ACTION ITEM
With nothing added or left out, output the listing that follows.

DATA BELOW

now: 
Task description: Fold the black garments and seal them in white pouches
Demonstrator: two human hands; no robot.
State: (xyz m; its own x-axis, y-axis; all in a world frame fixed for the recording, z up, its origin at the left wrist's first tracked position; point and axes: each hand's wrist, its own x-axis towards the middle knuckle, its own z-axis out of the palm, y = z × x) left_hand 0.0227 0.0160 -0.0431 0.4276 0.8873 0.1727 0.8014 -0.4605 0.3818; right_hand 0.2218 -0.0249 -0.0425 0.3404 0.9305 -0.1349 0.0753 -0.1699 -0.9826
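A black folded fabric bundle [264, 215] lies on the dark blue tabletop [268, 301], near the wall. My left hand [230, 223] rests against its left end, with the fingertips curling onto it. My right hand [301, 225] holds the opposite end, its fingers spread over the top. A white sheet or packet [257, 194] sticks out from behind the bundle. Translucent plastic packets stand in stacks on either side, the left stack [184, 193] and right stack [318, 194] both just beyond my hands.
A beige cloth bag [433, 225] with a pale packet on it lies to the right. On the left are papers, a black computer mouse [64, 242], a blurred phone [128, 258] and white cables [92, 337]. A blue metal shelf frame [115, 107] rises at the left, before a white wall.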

ANSWER TO THIS TASK
now: 
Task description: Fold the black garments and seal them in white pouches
Demonstrator: two human hands; no robot.
State: (xyz m; its own x-axis, y-axis; all in a world frame fixed for the recording, z up, its origin at the left wrist's first tracked position; point and axes: each hand's wrist, its own x-axis towards the middle knuckle, its own z-axis out of the palm, y = z × x) left_hand 0.0227 0.0160 -0.0431 0.4276 0.8873 0.1727 0.8014 -0.4605 0.3818; right_hand 0.2218 -0.0249 -0.0425 0.3404 0.9305 -0.1349 0.0753 -0.1699 -0.9826
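A black folded fabric bundle [264, 215] lies on the dark blue tabletop [268, 301], near the wall. My left hand [230, 223] rests against its left end, with the fingertips curling onto it. My right hand [301, 225] holds the opposite end, its fingers spread over the top. A white sheet or packet [257, 194] sticks out from behind the bundle. Translucent plastic packets stand in stacks on either side, the left stack [184, 193] and right stack [318, 194] both just beyond my hands.
A beige cloth bag [433, 225] with a pale packet on it lies to the right. On the left are papers, a black computer mouse [64, 242], a blurred phone [128, 258] and white cables [92, 337]. A blue metal shelf frame [115, 107] rises at the left, before a white wall.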

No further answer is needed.